Caucus members worried that a low response rate will also affect congressional representation after House districts are reapportioned using the results of the 2020 count. Rep. Norma Torres, D-California, said her district was created as a result of the 2010 Census results.

“We need to understand the magnitude of how one question can alter political authority,” Torres said. “Without an accurate Census count, it is difficult for community leaders to make decisions on how to better allocate resources for public safety, disaster response, assistance for our veterans.”

Arizona, with a population that topped 7 million in 2017, is likely to pick up a 10th House seat after 2020, Falcon said, but she worries that an undercount could keep that from happening.

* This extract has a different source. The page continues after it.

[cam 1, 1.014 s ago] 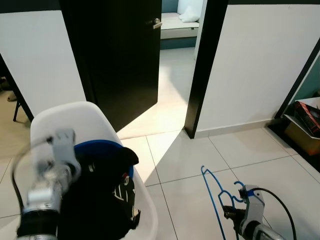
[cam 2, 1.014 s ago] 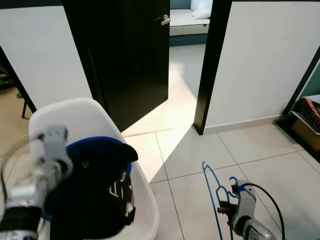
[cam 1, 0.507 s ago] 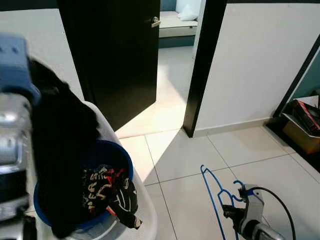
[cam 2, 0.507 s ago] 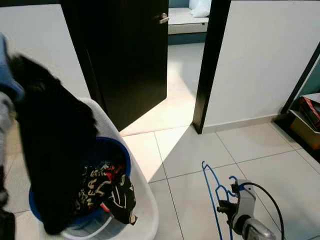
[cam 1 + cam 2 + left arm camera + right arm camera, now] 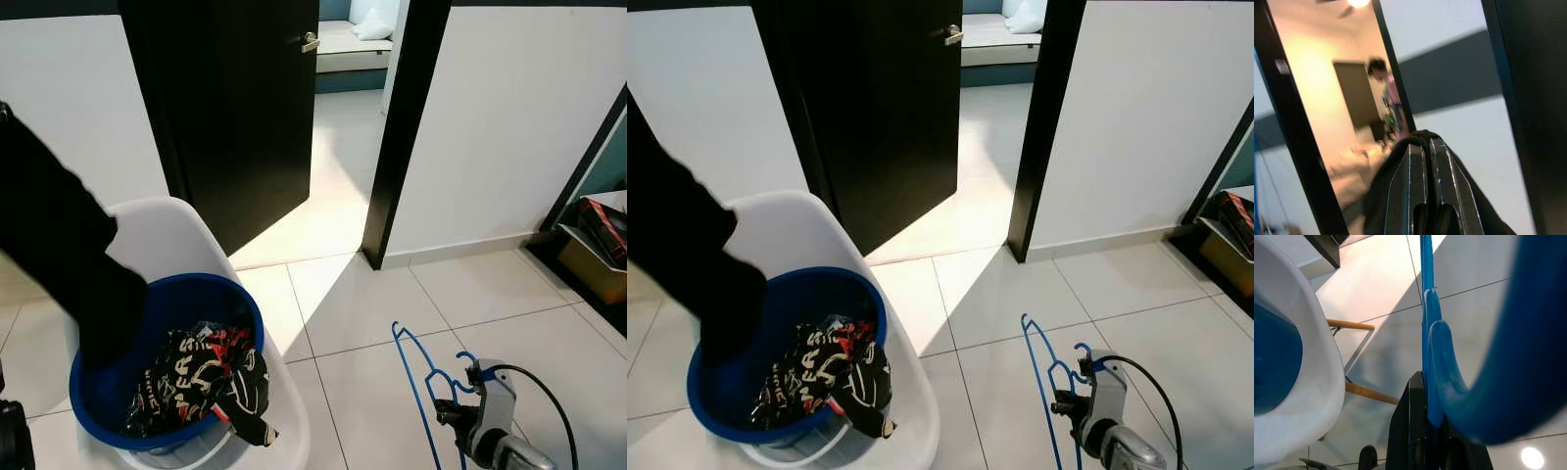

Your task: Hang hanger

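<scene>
Beneath the right gripper (image 5: 1425, 431), clenched on a blue hanger (image 5: 416, 377), pale tiled floor (image 5: 362, 313); left gripper (image 5: 1426, 169) clamps black garment (image 5: 59, 255).

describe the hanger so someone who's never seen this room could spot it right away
Start at the white chair holding the blue bucket of clothes, then look across the pale tiled floor to the robot's right side. There the right claw is shut on a thin wire hanger. It is bright blue with a curled hook, and nothing else near it is wire.
</scene>
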Tool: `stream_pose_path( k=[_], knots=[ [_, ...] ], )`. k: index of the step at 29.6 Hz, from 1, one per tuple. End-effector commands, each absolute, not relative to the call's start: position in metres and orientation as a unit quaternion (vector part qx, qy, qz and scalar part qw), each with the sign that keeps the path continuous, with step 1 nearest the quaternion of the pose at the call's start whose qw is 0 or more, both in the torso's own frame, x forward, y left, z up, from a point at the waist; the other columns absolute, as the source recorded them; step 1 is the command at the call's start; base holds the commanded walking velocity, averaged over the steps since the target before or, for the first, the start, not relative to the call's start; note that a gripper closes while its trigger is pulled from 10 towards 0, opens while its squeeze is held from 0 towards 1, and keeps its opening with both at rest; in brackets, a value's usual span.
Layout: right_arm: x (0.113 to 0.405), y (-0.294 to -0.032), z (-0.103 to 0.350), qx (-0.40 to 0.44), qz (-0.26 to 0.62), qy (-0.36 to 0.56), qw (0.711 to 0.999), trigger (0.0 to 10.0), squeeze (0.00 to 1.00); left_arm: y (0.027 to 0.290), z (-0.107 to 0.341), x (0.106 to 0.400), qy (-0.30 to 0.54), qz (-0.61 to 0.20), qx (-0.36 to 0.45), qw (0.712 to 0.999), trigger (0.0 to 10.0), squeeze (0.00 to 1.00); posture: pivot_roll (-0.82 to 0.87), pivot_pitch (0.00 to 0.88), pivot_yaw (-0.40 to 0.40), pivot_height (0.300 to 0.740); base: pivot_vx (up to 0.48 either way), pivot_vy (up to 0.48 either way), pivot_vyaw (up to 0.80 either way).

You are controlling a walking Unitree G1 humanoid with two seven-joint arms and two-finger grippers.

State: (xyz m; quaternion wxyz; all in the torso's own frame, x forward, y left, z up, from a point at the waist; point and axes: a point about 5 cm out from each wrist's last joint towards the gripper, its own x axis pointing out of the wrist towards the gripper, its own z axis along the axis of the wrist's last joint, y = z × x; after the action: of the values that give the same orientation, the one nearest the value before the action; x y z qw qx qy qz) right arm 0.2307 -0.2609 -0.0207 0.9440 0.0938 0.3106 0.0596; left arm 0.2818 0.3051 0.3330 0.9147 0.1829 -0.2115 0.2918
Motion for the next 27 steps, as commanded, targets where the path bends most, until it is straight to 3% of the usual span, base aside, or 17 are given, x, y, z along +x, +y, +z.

“We need the correct data in order to have the right amount of leadership moving forward, so we can address these crucial conversations both in Arizona and in Washington, D.C.,” Falcon said.

Several states have already gone to court to keep the Trump administration from putting the citizenship question on the census form, arguing that such a move is unconstitutional.

Calls seeking comment Wednesday from the Census Bureau were directed to the Commerce Department, which did not immediately respond.

But Velazquez said the administration should prepare for a fight on the issue.

“We are not going to let this administration inject hatred and prejudice into one of the most basic democratic functions,” she said. “Just as we blocked Trump’s Muslim ban in the courts we are going to fight this move to distort our Census in the court.”